**Try it:**
Please repeat, exactly as written, the line containing "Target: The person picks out" and every line after it through the end of the records below.

**Provided material:**
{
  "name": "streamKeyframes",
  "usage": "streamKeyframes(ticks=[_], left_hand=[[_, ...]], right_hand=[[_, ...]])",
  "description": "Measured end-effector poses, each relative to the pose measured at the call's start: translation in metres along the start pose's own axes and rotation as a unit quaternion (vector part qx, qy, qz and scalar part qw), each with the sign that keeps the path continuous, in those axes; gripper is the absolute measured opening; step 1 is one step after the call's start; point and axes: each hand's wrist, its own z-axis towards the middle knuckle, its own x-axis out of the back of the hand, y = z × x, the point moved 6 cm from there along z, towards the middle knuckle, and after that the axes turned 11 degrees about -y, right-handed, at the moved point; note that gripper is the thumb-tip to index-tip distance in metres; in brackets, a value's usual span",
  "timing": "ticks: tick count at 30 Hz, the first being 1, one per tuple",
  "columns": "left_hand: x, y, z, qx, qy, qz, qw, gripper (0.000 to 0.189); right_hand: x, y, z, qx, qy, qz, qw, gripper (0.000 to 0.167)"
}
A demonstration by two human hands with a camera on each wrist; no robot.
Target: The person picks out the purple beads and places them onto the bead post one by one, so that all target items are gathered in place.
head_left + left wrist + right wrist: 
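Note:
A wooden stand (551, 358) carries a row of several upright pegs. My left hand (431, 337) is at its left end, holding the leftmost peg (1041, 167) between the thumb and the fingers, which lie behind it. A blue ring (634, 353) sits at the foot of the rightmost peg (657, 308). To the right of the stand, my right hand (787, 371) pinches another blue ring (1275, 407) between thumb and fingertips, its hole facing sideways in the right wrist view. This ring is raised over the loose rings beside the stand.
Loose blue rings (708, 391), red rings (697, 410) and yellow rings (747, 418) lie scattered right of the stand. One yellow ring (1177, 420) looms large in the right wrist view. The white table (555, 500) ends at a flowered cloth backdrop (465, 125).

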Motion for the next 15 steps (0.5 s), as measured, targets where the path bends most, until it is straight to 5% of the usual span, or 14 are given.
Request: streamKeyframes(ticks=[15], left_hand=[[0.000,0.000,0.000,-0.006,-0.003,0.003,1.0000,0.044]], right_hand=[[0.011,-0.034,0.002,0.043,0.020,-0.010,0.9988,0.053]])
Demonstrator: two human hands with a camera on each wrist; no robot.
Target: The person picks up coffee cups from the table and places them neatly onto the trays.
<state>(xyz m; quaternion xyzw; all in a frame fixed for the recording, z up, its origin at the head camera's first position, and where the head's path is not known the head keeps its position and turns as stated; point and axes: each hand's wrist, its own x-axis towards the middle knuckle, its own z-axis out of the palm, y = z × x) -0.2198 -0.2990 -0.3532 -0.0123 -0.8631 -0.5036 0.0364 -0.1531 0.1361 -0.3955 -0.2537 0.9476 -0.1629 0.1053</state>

**Task response:**
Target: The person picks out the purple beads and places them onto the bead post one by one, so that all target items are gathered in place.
head_left + left wrist + right wrist: 
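Note:
A wooden stand (551, 358) carries a row of several upright pegs. My left hand (431, 337) is at its left end, holding the leftmost peg (1041, 167) between the thumb and the fingers, which lie behind it. A blue ring (634, 353) sits at the foot of the rightmost peg (657, 308). To the right of the stand, my right hand (787, 371) pinches another blue ring (1275, 407) between thumb and fingertips, its hole facing sideways in the right wrist view. This ring is raised over the loose rings beside the stand.
Loose blue rings (708, 391), red rings (697, 410) and yellow rings (747, 418) lie scattered right of the stand. One yellow ring (1177, 420) looms large in the right wrist view. The white table (555, 500) ends at a flowered cloth backdrop (465, 125).
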
Motion for the next 15 steps (0.5 s), as measured, targets where the path bends most, until it is straight to 5% of the usual span, or 14 are given.
Request: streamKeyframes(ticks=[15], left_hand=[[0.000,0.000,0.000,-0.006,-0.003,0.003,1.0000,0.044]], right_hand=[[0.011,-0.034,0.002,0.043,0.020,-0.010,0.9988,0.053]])
Demonstrator: two human hands with a camera on each wrist; no robot.
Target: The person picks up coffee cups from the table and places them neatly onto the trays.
<state>(xyz m; quaternion xyzw; all in a frame fixed for the recording, z up, its origin at the head camera's first position, and where the head's path is not known the head keeps its position and turns as stated; point and axes: each hand's wrist, its own x-axis towards the middle knuckle, its own z-axis out of the palm, y = z × x) -0.2198 -0.2990 -0.3532 -0.0123 -0.8631 -0.5036 0.0364 -0.1531 0.1361 -0.3955 -0.2537 0.9476 -0.1629 0.1053</state>

That completes the answer to the exercise.